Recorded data
== Segment start ==

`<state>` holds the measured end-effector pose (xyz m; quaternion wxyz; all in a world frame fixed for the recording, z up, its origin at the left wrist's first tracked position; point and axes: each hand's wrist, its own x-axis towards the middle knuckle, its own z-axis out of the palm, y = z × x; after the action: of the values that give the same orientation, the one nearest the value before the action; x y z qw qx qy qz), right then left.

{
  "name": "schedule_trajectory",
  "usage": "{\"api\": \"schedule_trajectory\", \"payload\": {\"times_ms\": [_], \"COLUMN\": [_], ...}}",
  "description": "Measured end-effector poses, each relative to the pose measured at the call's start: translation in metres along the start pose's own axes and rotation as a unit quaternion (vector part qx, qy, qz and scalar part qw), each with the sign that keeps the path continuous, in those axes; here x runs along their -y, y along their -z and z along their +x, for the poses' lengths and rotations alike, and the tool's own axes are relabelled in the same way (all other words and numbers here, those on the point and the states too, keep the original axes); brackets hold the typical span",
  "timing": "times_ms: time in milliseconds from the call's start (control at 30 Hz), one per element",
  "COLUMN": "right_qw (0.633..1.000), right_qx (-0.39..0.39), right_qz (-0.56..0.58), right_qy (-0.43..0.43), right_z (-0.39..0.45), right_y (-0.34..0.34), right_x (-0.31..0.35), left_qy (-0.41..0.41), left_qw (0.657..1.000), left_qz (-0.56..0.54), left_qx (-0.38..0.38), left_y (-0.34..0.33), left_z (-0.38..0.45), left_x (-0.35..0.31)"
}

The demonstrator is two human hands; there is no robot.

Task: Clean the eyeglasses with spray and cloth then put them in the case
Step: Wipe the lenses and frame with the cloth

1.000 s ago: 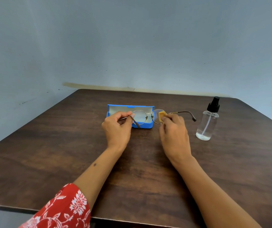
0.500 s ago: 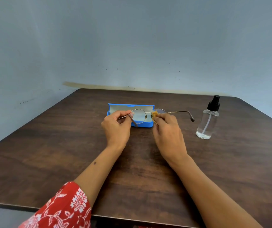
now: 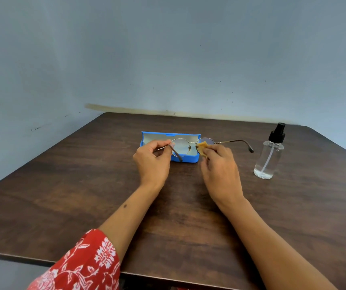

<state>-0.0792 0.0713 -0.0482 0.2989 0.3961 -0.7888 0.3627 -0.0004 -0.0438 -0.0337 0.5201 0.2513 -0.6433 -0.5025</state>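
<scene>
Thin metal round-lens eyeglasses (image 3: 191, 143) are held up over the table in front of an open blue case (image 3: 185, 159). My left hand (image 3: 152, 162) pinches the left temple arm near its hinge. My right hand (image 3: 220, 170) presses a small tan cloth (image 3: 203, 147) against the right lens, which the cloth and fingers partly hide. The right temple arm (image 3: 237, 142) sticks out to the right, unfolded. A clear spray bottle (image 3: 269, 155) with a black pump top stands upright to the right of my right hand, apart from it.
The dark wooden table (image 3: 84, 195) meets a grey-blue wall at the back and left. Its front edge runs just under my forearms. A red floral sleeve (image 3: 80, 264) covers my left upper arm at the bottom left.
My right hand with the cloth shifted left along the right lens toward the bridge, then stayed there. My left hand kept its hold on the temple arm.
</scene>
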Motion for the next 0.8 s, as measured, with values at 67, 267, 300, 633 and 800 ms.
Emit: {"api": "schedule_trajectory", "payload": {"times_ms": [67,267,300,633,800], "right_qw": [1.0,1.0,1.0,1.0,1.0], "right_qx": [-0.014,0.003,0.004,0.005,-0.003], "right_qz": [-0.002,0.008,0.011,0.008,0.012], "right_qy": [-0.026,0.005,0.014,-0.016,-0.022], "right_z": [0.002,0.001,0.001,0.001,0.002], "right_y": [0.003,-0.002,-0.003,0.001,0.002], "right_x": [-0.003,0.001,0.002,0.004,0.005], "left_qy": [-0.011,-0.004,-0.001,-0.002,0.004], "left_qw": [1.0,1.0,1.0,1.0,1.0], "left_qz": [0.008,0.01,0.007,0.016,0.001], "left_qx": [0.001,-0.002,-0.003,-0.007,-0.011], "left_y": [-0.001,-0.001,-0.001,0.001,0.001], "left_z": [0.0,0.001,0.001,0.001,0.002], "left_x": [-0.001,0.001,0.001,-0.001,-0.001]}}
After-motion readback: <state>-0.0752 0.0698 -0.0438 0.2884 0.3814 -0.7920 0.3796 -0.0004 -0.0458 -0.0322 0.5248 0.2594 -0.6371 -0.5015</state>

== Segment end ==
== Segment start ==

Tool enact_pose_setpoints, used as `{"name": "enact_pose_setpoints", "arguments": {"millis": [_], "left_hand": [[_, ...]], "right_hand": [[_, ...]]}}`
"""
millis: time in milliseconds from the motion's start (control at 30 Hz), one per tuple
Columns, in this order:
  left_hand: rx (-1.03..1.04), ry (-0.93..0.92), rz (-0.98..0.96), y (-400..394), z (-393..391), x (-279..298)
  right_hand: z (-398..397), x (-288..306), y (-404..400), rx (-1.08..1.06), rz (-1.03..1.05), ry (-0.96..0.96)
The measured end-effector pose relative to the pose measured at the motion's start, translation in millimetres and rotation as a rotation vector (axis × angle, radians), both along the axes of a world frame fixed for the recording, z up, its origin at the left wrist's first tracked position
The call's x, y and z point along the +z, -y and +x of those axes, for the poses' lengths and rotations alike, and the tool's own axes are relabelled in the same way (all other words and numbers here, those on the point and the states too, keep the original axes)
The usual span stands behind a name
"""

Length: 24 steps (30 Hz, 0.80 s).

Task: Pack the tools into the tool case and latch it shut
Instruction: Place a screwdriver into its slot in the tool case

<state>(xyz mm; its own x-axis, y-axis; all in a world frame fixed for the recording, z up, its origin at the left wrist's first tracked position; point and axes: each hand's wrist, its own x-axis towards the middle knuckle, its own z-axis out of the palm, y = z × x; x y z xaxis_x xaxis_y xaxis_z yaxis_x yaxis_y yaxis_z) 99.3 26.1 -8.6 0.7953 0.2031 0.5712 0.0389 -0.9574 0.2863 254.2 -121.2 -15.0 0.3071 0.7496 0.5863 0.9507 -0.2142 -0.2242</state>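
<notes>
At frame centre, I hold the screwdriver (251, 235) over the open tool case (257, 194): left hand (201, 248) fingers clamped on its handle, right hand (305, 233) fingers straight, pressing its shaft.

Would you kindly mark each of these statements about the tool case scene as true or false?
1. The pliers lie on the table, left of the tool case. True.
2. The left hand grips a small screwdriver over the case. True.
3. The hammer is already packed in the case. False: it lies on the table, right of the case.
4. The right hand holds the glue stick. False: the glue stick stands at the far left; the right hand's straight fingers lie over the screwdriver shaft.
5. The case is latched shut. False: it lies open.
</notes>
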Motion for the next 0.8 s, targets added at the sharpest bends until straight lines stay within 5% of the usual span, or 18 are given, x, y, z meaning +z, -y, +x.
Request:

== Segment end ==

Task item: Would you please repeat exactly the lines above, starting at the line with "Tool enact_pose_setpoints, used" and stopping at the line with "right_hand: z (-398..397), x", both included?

Exercise response:
Tool enact_pose_setpoints, used as `{"name": "enact_pose_setpoints", "arguments": {"millis": [_], "left_hand": [[_, ...]], "right_hand": [[_, ...]]}}`
"""
millis: time in milliseconds from the motion's start (control at 30 Hz), one per tuple
Columns, in this order:
  left_hand: rx (-1.03..1.04), ry (-0.93..0.92), rz (-0.98..0.96), y (-400..394), z (-393..391), x (-279..298)
  right_hand: z (-398..397), x (-288..306), y (-404..400), rx (-1.08..1.06), rz (-1.03..1.05), ry (-0.96..0.96)

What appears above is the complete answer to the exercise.